The plan was crude. The cost was high.
"Are you certain?" Faye asked, her hands trembling slightly as she stood by the bedside. "Once we do this, there is no turning back. Your reputation in this town… you will be branded a monster."
Roeyachi stood by the mahogany table, listening to the heavy, angry footsteps thundering down the hallway.
"Reputation is for people who plan to stay," Roeyachi said calmly. "So long as my blade stays true, whispers mean nothing."
"But—"
"Open this door!" A voice boomed from the corridor. "I know he's in there!"
Isharus.
Roeyachi smiled. It wasn't a hero's smile. It was the smile of a wolf who had just found a way to open the sheep pen.
"Time to get into character."
Roeyachi drew the One Iron Blade. He didn't move toward the door; he moved toward the bed. He grabbed the blade with his left hand and sliced his own palm.
Blood welled up, thick and crimson. He didn't wince. He walked over and clenched his fist over the pristine white sheets, letting the blood drip in a chaotic, violent pattern.
"Get on," he ordered.
Faye hesitated for a fraction of a second, then kicked off her shoes and scrambled onto the mattress. She sat with her back against the headboard, pulling the duvet up to her chin, making sure the fresh bloodstains were dangerously visible.
Roeyachi wasn't done. He grabbed a small fruit knife from the table, reopened the wound on his hand to coat the small blade, and tossed it carelessly onto the floor near the bed.
Clatter.
He grabbed his own collar and yanked, tearing the fabric of his tunic. He threw his outer robe onto the floor.
"Your sleeve," he commanded.
Faye extended her arm. Roeyachi grabbed the fine silk of her uniform and ripped it at the shoulder, exposing pale skin. He messed up his hair, rubbed a smear of blood on his cheek, and sat back in the velvet chair, crossing his legs.
He looked like a man post-conquest. Disheveled. Arrogant. Satiated.
BAM.
The double doors splintered inward.
Isharus Arshara stormed in, his face twisted in a snarl, his hand gripping a jeweled sword. A large, armored bodyguard followed close behind, scanning the room for threats.
"Who dares!" Isharus roared. "Who dares touch my—"
The words died in his throat.
He saw the torn clothes on the floor. He saw Faye huddled against the headboard, trembling, her dress ripped.

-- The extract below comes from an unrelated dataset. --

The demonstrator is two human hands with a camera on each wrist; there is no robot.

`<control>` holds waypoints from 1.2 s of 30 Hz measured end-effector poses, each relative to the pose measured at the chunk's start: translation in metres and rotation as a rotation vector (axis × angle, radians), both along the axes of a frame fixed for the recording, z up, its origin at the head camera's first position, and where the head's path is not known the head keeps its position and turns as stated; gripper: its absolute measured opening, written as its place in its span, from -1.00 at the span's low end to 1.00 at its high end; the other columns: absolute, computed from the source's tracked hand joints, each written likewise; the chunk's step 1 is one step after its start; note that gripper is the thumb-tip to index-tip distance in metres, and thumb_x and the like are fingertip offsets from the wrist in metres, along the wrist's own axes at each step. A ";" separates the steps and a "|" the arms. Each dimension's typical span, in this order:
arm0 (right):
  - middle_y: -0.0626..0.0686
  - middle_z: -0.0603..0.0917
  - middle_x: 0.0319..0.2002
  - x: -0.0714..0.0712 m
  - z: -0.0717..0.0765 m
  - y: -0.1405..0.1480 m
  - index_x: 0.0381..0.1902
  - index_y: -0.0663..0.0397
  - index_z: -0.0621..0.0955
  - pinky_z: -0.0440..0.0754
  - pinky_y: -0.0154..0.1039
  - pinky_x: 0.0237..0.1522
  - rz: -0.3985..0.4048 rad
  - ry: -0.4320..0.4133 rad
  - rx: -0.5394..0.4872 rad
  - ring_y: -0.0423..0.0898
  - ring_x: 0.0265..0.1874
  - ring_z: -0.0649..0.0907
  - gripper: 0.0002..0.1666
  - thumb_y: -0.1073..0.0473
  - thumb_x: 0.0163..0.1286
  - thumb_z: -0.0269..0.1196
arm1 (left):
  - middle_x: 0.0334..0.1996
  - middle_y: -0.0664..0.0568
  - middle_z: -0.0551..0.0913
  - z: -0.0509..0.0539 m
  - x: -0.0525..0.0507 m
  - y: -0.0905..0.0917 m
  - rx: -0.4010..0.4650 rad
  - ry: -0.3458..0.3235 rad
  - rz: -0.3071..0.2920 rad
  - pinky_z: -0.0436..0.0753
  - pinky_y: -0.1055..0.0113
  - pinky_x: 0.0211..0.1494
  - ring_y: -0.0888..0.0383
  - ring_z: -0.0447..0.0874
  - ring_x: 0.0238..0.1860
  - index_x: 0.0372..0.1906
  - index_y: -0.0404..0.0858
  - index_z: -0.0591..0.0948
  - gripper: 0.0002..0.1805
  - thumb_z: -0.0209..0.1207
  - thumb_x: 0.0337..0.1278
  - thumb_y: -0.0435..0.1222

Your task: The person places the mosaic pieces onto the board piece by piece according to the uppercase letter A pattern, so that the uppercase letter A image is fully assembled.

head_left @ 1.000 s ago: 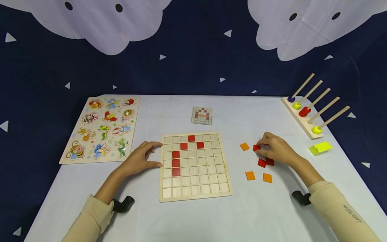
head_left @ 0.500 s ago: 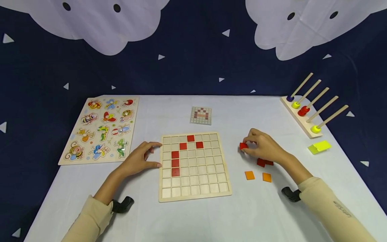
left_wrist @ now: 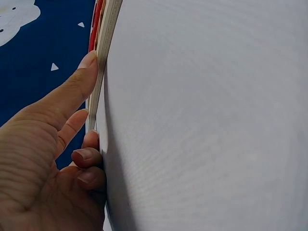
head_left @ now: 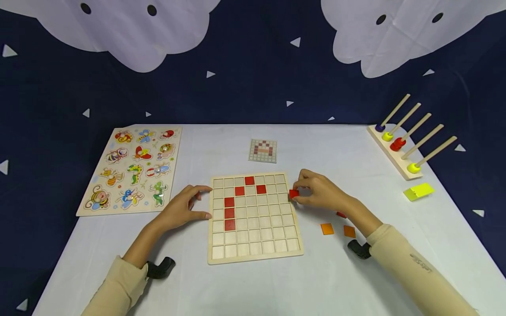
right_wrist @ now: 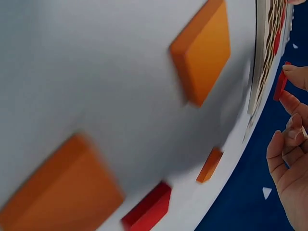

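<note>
We see a red tile (head_left: 294, 194) pinched by the thumb and fingers of the right hand (head_left: 319, 192), at the right rim of the grid board (head_left: 254, 235). The left hand (head_left: 185, 206), loosely spread, touches the board's left edge. We find orange tiles (head_left: 327, 228) to the right, a pattern card (head_left: 262, 151) beyond, an insect puzzle (head_left: 148, 191) far left, a peg stand (head_left: 401, 163) far right.

Square pale wooden grid board (head_left: 255, 248): six red cells (head_left: 229, 213), others bare-wood tone. Thin square tile (head_left: 293, 194) in right hand (head_left: 318, 193): plain red. Square orange tiles (head_left: 327, 229) near the board: plain colour. Small square card (head_left: 262, 151): gridded print, reads from here as brownish-red arch, orange bar. Navy fabric backdrop (head_left: 253, 96): white triangles (head_left: 295, 42), whitish clouds (head_left: 182, 26) with black dots (head_left: 152, 10). Beige cloth sleeves (head_left: 411, 263).
</note>
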State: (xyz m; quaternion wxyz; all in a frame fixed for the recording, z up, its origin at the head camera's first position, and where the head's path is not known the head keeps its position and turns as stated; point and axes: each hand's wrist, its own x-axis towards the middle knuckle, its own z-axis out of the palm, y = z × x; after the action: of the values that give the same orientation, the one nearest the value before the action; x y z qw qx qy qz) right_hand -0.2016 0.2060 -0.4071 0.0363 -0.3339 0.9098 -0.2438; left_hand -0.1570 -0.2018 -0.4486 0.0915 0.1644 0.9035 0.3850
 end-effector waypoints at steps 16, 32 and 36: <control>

And he saw the blood on the sheets.
"Too late," Roeyachi said.
He didn't stand up. He didn't reach for a weapon. He just smirked, leaning back in the chair with the lazy satisfaction of a predator.
"Young Master... help me," Faye whimpered, her voice cracking perfectly. She pointed a shaking finger at Roeyachi, then buried her face in her hands. "He... he..."
Isharus stared at the red stain. His face went pale, then purple. The reality of what he thought he was seeing shattered his possessive fantasy.
"You animal," Isharus whispered, his voice trembling with rage. "How dare you force yourself on a woman?"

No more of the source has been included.